The court rejected the application of the “territoriality” principle, which provides that
English law will not excuse contractual performance based on foreign law unless that
foreign law governs the contract or the place of performance. The court held that the
“mandatory provision of law” clause constituted an agreement by the parties to dis-apply
this rule.
Analysis. Although the court expressly stated that it did not consider this decision to
create “enormous uncertainty”, it appears to have adopted a particularly broad view of the
“mandatory provision of law” clause in the parties’ facility agreement. The decision
leaves open the question of the circumstances in which an agreement with no
jurisdictional nexus to the United States or, indeed, to any other foreign jurisdiction, will
be held to allocate the risk of a contracting party becoming subject to sanctions in that
foreign jurisdiction.
In this case, the court placed weight on the fact that Cynergy had exposure to U.S.

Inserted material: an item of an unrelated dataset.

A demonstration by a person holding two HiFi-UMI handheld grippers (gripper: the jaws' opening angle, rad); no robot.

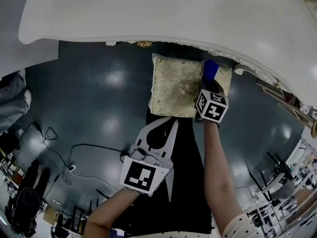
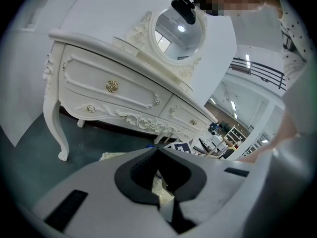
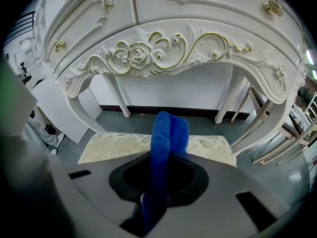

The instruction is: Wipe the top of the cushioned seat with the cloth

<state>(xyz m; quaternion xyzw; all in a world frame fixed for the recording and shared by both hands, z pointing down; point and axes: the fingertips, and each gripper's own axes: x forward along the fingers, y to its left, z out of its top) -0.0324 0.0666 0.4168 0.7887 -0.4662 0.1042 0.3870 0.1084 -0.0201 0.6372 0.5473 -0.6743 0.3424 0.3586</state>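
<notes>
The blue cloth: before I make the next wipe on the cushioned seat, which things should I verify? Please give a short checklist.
1. Right gripper shut on the cloth: ok.
2. Cloth over the cushioned seat, near its far edge: ok.
3. Cloth pressed onto the seat top: cannot tell.
4. Left gripper shut, empty, held off the seat on the near side: ok.
5. Room between the right gripper and the dressing table edge beyond it: cannot tell.

no readable text, labels, numbers or signs anywhere
</notes>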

banking relationships, which would mean that secondary sanctions could have a
particularly negative effect on its business. The court considered this a factor in
determining that the parties intended the clause to cover this type of risk. However, it is
difficult to accept that Lamesa would have seen itself as accepting that risk solely by
virtue of agreeing to a market-standard contractual provision. There is also substantial
ambiguity in U.S. secondary sanctions and the types of transactions that could be
targeted by such sanctions. The court interpreted OFAC guidance as making “clear that
the default position would be that the sanctions would generally apply”. There is, however,
no discussion in the decision of whether a payment of interest under a pre-existing loan
agreement would constitute a “significant financial transaction”, which would create
risk of imposition of secondary sanctions. It is not clear whether the Court considered
that since the introduction of the relevant sanctions provision in 2014, no financial
institution has actually been sanctioned under this provision.

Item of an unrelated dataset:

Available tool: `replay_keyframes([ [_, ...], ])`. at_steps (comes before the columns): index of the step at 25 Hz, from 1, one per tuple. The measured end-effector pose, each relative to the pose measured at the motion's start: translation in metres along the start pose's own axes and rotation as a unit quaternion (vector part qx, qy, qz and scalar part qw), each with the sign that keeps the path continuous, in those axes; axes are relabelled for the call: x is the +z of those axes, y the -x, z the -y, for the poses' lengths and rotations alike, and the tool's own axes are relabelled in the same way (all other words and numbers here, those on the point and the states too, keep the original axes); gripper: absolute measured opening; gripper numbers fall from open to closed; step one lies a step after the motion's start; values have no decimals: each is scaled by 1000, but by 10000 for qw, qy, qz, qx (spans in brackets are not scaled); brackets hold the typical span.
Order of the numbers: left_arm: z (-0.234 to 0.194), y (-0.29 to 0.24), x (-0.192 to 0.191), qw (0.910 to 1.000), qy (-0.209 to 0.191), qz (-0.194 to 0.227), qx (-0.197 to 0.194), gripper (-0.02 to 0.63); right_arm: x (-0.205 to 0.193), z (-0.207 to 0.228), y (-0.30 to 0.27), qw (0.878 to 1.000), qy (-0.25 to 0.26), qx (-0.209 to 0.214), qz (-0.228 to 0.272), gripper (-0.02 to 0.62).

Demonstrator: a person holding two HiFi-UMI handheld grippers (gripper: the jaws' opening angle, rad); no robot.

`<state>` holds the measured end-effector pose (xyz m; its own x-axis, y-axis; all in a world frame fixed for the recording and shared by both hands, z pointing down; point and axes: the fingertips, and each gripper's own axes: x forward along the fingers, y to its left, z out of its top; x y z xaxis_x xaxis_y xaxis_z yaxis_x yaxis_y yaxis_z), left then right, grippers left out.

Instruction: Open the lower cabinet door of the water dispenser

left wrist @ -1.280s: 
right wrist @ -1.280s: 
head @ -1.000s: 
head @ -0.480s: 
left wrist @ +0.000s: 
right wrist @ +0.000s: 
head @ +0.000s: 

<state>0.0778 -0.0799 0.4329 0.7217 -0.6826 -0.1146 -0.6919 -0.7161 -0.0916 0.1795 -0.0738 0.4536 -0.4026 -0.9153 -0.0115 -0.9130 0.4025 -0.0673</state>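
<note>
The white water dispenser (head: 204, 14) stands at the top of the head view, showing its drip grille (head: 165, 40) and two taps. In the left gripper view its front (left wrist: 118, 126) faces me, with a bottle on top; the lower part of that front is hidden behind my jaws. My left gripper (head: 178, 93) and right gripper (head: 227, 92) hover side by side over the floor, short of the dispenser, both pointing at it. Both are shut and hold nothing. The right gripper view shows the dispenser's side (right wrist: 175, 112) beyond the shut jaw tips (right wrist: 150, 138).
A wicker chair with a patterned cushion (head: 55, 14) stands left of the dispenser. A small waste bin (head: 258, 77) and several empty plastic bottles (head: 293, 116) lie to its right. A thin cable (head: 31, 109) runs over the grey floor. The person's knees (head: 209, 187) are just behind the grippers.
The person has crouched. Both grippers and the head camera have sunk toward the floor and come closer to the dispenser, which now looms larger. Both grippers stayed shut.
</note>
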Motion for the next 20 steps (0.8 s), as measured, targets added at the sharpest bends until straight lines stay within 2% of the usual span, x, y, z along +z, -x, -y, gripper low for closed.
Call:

It seems likely that many commercial parties would not consider these types of
extraterritorial sanctions regimes to fall within the commonly accepted meaning of a
“mandatory provision of law”.
Perhaps most significantly, the decision leaves open the question of whether other
secondary sanctions regimes or similar sanctions mechanisms would trigger a
“mandatory provision of law” clause. Secondary sanctions apply not only to financial
institutions and could have an equally negative effect on any international trading
company. Further, U.S. secondary sanctions against Russia could potentially extend to
transactions with entities subject to sectoral sanctions, including major Russian
financial institutions and energy companies, albeit subject to guidance that they will not
be applied unless the transactions are deceptive or structured to evade sanctions. Going
beyond U.S. secondary sanctions, EU sanctions legislation similarly sets out grounds for
adding entities and individuals to EU asset freeze lists, which can be broadly worded. It
could be argued on the basis of the court’s decision that a party required to take an
action that could theoretically result in it being included on an EU asset freeze list would
be subject to a mandatory provision of law.
The decision underscores the importance of paying careful attention to the potential
impact of sanctions on contractual provisions. For example, parties may wish to restrict
the territorial scope of provisions such as the mandatory provision of law clause,
expressly limit it to certain forms of applicable law or carve out the risk of secondary
sanctions. Ultimately the decision highlights the need for parties to a contract to
consider consciously and explicitly the allocation of sanctions risks between them.